> PROBLEM REQUIREMENTS:
Scan the data for "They" and copy each matching line.

Data extracted from a collection:
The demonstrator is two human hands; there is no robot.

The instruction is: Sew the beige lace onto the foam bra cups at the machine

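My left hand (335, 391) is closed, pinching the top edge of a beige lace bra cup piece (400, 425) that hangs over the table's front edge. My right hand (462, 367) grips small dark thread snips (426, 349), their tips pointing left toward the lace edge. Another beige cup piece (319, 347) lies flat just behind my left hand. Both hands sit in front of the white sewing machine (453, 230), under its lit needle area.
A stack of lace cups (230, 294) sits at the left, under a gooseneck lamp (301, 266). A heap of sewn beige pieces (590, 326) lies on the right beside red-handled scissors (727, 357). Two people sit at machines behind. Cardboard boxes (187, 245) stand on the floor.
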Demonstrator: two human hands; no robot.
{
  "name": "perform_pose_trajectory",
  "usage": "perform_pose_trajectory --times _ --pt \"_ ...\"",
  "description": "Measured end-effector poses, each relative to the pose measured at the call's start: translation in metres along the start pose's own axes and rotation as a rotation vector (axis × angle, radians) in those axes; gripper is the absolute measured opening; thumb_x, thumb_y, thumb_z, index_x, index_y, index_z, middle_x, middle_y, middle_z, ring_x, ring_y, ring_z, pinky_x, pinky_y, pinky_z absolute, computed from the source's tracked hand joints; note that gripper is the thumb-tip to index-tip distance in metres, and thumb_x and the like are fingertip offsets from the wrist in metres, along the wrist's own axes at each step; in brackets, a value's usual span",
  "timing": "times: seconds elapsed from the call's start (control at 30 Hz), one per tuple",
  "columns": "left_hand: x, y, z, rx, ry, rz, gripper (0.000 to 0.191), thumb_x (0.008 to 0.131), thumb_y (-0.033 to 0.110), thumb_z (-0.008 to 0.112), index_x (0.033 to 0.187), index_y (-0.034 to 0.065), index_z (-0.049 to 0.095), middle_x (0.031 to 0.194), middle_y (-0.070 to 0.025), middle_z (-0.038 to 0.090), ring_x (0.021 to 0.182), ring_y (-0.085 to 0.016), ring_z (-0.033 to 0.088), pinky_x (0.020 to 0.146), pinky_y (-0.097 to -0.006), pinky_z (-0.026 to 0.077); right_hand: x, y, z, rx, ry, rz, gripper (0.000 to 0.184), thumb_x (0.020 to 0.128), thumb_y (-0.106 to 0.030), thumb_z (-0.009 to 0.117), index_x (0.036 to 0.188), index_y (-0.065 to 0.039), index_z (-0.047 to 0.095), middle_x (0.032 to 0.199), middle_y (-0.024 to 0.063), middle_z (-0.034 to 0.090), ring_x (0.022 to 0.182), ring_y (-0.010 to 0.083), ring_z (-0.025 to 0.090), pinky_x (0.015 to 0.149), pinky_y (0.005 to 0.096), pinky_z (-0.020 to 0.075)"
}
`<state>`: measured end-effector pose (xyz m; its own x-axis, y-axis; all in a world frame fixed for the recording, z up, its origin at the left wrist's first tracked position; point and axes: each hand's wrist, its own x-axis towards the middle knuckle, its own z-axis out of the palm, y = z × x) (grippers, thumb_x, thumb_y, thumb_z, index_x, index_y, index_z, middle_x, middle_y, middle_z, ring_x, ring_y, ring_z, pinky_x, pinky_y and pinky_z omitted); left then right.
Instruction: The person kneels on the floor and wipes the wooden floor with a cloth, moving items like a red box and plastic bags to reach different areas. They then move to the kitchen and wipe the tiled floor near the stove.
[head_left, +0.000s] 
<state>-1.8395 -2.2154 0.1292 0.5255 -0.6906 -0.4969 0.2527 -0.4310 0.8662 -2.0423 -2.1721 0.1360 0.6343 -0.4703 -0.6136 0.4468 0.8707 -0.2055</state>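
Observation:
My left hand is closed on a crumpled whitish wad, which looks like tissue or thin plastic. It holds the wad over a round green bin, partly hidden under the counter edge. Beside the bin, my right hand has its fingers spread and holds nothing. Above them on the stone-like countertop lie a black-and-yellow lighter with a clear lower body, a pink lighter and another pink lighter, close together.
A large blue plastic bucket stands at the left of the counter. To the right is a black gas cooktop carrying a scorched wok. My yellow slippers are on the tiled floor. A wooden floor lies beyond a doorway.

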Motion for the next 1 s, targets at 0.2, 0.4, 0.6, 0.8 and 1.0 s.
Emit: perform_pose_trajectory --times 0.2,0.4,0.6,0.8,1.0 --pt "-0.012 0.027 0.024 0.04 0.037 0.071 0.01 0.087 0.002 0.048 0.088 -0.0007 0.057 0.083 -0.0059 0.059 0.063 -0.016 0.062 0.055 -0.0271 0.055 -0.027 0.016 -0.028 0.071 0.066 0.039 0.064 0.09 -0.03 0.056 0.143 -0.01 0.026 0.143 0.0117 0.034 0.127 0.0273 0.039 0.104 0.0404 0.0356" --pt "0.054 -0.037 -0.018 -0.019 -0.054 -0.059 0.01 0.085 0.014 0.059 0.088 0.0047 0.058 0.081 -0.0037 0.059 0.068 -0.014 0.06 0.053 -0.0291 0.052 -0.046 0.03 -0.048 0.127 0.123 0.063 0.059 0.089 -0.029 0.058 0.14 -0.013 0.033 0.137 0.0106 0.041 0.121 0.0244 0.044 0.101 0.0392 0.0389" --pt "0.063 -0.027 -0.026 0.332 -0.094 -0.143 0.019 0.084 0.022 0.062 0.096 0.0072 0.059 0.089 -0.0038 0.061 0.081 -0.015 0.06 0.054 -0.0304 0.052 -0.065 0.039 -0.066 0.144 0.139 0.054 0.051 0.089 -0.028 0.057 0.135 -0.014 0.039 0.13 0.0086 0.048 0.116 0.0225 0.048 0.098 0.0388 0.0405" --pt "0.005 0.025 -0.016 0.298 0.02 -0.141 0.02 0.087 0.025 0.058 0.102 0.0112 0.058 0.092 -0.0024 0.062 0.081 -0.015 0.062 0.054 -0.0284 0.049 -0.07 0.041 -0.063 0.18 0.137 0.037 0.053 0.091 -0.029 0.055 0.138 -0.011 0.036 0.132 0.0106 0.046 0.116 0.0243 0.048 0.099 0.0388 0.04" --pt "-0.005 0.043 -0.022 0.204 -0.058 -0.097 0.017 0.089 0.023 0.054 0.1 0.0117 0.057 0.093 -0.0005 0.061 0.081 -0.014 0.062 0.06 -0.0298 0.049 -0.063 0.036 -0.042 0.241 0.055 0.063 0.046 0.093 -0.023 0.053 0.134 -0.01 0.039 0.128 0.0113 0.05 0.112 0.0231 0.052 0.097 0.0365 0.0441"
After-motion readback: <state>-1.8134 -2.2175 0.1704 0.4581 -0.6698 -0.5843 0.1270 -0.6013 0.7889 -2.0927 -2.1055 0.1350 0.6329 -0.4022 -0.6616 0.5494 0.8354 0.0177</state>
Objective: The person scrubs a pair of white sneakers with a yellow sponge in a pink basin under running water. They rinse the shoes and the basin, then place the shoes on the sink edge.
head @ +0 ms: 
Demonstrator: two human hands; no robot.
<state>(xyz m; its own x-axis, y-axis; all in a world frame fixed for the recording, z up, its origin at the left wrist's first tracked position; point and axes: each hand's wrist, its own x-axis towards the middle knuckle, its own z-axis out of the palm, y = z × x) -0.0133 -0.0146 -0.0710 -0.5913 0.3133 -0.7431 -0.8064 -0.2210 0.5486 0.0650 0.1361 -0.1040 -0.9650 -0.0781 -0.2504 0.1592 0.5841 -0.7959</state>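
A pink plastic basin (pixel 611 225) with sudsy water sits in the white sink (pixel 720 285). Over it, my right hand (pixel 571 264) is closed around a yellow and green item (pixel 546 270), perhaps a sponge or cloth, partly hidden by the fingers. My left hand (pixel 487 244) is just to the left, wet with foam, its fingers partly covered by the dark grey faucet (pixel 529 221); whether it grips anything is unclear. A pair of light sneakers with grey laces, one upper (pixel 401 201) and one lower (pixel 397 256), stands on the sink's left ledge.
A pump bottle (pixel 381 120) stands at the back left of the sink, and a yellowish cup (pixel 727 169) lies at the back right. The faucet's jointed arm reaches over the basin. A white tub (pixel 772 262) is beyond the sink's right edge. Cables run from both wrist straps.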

> WRITTEN REPLY:
Instruction: The person kneels on the floor and wipes the wooden floor with a cloth, moving items like a red box and plastic bags to reach different areas. They then move to the kitchen and wipe the tiled floor near the stove.
Objective: The person scrubs a pair of white sneakers with a yellow sponge in a pink basin under running water. They rinse the shoes and the basin, then place the shoes on the sink edge.

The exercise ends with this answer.